« Nous sommes tous des décideurs ». C’est le message lourd de sens que veulent transmettre les organisateurs du Festival Millenium après la tragédie du 22 mars. Pour eux, pour nous, il n’est pas question d’abandonner cet esprit combatif et engagé. Le Suricate est honoré de participer à cette action et de continuer à vous partager nos expériences.
Au vu des événements douloureux, c’est avec une plus grande difficulté que nous avons visionné Among The Believers, un documentaire sur le radicalisme religieux au Pakistan. Les réalisateurs Mohammed Ali Naqvi et Hemal Trivedi ont suivi le guide suprême de la « Mosquée Rouge », une école islamique radicale qui instruit les enfants dès leur plus jeune âge à devenir des djihadistes. Pendant le visionnage du film, nous ne pouvons qu’être outrés. A travers des témoignages effrayants et des images parfois choquantes nous découvrons une institution malsaine dans un pays en sang, divisé par la religion. La question se pose alors : comment ces « écoles » trouvent-elles leur place ? Pour le « chef » de la Mosquée Rouge, elles sont le symbole d’un gouvernement raté et d’un pays en perdition. La Mosquée Rouge accueille les jeunes (souvent orphelins et désormais malléables à souhait) en leur offrant un toit, de la nourriture, des vêtements et des soins médicaux gratuits. Mais des voix et des violentes protestations s’élèvent contre les pratiques/idéologies de la Mosquée Rouge et les barbaries commises par les extrémistes. Un reportage engagé qui fait froid dans le dos et nous laisse bouche bée face à la montée de violence, de peur et de haine à laquelle le Pakistan fait face aujourd’hui.

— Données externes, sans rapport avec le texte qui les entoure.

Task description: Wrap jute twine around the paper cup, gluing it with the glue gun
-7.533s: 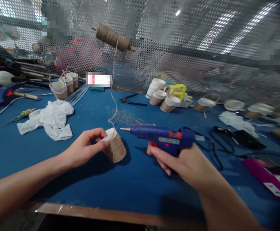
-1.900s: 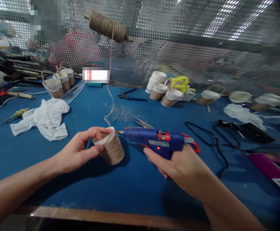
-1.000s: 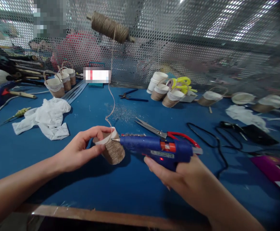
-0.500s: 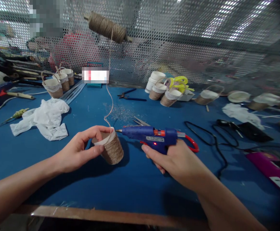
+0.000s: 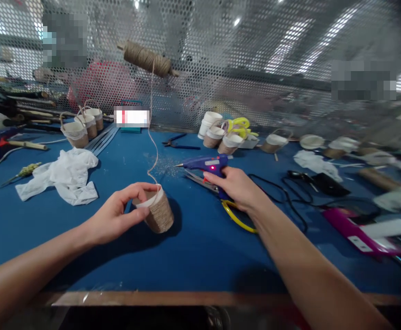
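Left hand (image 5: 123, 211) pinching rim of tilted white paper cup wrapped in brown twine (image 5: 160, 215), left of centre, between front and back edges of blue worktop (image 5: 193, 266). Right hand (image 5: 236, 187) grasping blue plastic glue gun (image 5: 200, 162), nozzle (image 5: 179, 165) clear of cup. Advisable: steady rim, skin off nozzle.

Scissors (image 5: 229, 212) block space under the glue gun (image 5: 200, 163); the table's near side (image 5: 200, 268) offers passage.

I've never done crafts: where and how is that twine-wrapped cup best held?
The twine-wrapped cup is probably best pinched at its pale rim, from the left, as the left hand does: the open mouth tilts that way, offering a thin edge and leaving the wound wall free.
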The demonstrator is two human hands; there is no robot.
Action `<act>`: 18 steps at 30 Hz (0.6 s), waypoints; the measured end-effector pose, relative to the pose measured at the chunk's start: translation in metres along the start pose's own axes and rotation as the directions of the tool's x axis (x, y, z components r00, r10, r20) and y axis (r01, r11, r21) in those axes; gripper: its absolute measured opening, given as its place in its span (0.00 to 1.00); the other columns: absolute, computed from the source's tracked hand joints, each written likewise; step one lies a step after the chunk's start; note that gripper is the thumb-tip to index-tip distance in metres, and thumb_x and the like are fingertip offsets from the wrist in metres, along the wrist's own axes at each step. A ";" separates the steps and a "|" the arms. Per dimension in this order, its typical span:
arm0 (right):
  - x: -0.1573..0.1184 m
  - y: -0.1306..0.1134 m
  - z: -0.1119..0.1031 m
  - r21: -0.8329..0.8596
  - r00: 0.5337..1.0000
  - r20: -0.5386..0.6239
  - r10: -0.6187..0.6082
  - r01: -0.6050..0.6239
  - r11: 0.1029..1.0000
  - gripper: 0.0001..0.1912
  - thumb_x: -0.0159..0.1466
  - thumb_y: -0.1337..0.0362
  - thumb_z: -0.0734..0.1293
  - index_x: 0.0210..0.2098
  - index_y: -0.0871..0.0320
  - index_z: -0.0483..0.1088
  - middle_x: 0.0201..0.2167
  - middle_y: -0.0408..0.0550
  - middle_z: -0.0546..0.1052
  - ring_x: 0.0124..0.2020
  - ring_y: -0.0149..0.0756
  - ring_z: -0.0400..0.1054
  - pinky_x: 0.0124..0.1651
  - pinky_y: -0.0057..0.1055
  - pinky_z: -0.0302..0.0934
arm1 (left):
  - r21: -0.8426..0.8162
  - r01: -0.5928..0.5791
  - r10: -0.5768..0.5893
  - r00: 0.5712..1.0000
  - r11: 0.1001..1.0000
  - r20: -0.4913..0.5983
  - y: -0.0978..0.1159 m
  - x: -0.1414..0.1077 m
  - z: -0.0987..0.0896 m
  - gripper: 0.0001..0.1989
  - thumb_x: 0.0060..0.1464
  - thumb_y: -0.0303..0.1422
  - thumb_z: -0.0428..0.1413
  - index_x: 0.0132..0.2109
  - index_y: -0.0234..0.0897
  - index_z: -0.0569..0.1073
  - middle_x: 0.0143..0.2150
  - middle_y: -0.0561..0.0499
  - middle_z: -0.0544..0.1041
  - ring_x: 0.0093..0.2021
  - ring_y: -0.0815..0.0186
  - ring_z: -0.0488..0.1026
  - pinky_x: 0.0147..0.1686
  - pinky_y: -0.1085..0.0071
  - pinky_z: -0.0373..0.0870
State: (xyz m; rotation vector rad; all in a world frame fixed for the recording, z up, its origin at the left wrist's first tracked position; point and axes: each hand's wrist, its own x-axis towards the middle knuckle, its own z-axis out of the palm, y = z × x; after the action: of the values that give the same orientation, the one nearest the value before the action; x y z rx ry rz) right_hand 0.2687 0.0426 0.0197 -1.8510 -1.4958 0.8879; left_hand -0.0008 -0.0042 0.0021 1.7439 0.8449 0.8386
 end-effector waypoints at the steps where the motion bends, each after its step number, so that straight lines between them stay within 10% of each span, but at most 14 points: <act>1: 0.009 0.002 0.000 -0.044 0.999 -0.025 0.029 -0.030 0.999 0.12 0.61 0.58 0.64 0.32 0.62 0.69 0.29 0.48 0.74 0.27 0.30 0.67 0.30 0.28 0.63 | -0.006 -0.008 0.008 1.000 1.000 0.003 -0.001 0.000 0.000 0.08 0.54 0.32 0.51 0.28 0.36 0.62 0.55 0.40 0.68 0.56 0.55 0.62 0.52 0.61 0.57; 12: 0.063 -0.003 0.015 -0.282 0.994 -0.081 0.076 -0.096 0.955 0.15 0.64 0.60 0.62 0.48 0.59 0.66 0.48 0.50 0.69 0.44 0.39 0.67 0.44 0.41 0.64 | 0.012 -0.056 0.056 0.998 0.998 -0.013 -0.005 0.004 0.000 0.07 0.52 0.29 0.51 0.28 0.35 0.62 0.54 0.40 0.68 0.54 0.57 0.64 0.52 0.60 0.55; 18: 0.032 -0.031 0.030 -0.157 0.992 0.063 -0.110 0.119 0.980 0.13 0.64 0.58 0.61 0.42 0.59 0.70 0.46 0.51 0.72 0.44 0.38 0.67 0.46 0.40 0.62 | 0.012 -0.066 0.066 0.998 0.998 -0.012 -0.005 0.004 -0.001 0.05 0.52 0.29 0.51 0.29 0.36 0.63 0.55 0.41 0.68 0.54 0.57 0.64 0.52 0.61 0.56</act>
State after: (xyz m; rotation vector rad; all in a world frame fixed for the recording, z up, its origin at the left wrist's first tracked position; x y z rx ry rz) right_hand 0.2310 0.0815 0.0215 -1.8446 -1.7341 0.7886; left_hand -0.0001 0.0011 -0.0022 1.7865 0.8053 0.8903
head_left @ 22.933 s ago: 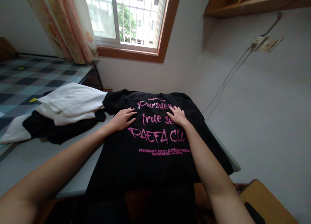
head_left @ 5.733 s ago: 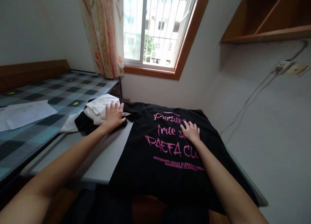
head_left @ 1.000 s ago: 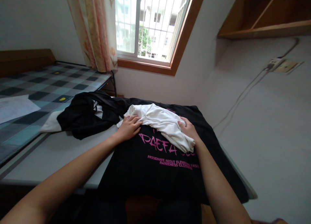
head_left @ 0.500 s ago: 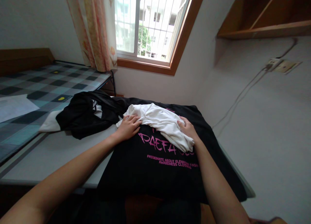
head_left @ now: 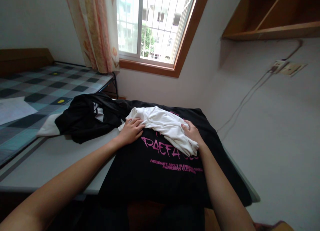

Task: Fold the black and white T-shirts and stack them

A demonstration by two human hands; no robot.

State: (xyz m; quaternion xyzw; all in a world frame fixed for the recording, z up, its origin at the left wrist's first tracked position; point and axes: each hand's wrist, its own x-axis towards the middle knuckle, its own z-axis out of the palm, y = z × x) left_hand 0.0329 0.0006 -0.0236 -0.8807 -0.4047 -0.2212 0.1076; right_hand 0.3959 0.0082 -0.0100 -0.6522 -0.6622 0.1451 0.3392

Changement d’ambiance avec Broken Land où nous atterrissons dans la nature aride de l’Arizona aux Etats-Unis. Les Suisses Luc Peter et Stéphanie Barbey nous dévoilent le quotidien et le ressenti de sept américains qui vivent à la frontière américano-mexicaine. Chacun est affecté à sa manière par le « mur » et les caméras de surveillance supposées contrer la migration illégale entre les deux nations. Le documentaire nous offre un portfolio d’avis différents sur la question. Sans voix off, les cinéastes laissent chacun exprimer leur paranoïa, leurs peurs ou leur indignation. L’argument principal en faveur d’un contrôle beaucoup plus strict est la drogue et la peur de l’inconnu. « On ne peut pas laisser la frontière sans surveillance en sachant qu’il y a de la drogue qui passe. Ce n’est pas raciste de vouloir protéger notre frontière. On ne sait pas s’ils ont des bombes ». Certains n’hésitent pas à mettre des caméras partout autour de leur maison et de dormir avec leur arme « au cas où ». L’absurdité à l’américaine. Mais d’autres s’indignent face à ce mur et à ces caméras. Nous retiendrons les mots d’une femme engagée à aider les migrants « Les caméras sont censées nous protéger. De quoi ? Je ne sais pas. Dès qu’on impose une frontière imaginaire, cela a posé des problèmes. Le monde extérieur rime avec la peur. C’est difficile d’apprendre la confiance à nos enfants dans ces conditions ». Entre des images somptueuses de l’environnement désertique prises au crépuscule et des plans accablants sur des vêtements ensevelis, Broken Land nous fait frissonner sur la réalité des frontières physiques.
Continuez à soutenir les idéaux du Festival Millenium. De nombreux documentaires sont encore diffusés jusqu’à la fin de la semaine. Cultivons-nous, indignons-nous dans la plus grande humilité. Nous en avons tous besoin.